Exercise goal: Search the records for the string "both", then copy each line where it appears.

Task inputs:
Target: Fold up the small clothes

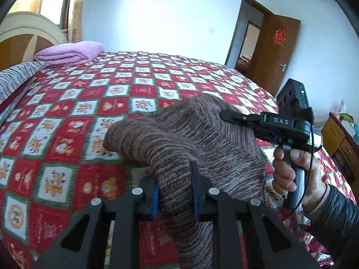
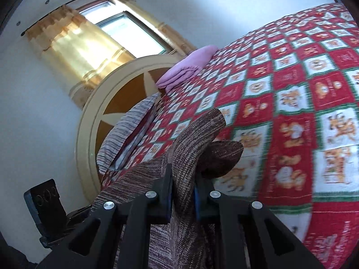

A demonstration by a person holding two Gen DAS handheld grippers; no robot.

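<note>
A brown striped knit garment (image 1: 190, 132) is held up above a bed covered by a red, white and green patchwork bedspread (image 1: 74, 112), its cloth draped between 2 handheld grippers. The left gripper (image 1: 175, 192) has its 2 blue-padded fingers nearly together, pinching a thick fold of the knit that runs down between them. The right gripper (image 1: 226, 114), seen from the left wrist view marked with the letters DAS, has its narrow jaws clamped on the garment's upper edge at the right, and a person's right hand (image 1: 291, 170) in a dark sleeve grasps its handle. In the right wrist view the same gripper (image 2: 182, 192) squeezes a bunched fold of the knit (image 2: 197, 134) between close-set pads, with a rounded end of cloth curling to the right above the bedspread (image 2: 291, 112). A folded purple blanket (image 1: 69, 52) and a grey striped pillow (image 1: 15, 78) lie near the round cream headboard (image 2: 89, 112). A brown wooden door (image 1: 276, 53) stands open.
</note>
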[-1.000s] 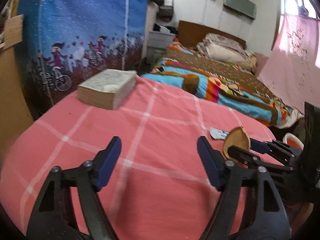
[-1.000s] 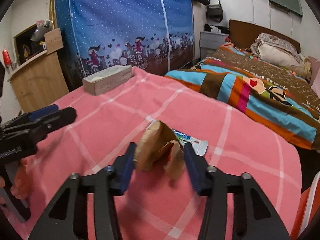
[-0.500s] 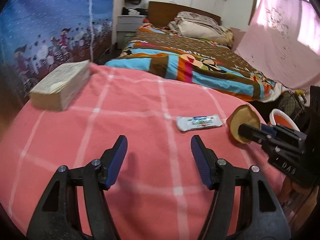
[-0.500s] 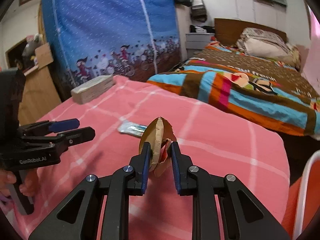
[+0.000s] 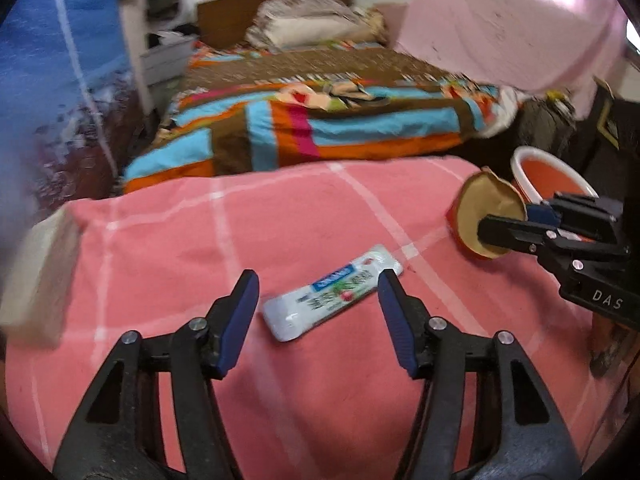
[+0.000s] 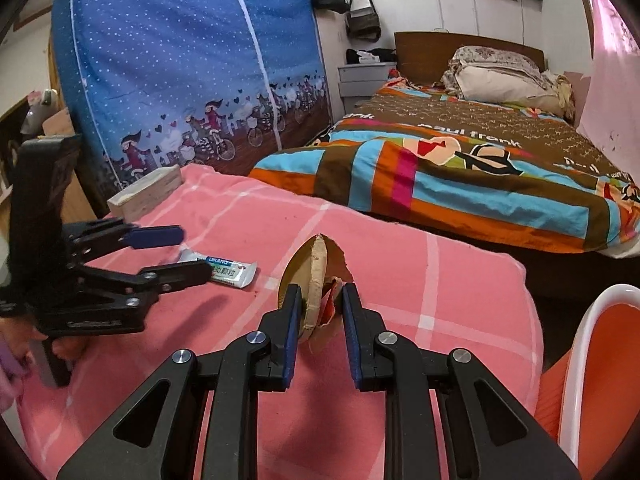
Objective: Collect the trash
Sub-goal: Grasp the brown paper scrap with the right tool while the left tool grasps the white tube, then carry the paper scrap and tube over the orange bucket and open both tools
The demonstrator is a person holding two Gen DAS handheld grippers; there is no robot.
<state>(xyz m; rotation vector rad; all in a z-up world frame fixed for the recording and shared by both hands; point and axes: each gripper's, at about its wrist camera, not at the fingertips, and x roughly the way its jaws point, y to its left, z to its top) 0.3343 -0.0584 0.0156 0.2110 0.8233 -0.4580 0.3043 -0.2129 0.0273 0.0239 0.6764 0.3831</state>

Result for this exercise:
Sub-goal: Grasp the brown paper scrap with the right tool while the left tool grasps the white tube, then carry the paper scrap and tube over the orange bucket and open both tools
<state>(xyz m; rotation vector rad; all in a z-up world frame fixed for the recording and shared by both hands; point and axes: each gripper's, at about its wrist camera, not at the fingertips, and x roughly the way its jaws point, y to its left, z to its top) 0.3343 -0.0584 0.0156 0.2110 0.8233 -0.4580 0.3043 -0.2129 0.0273 0.0239 0.6764 0.3831</state>

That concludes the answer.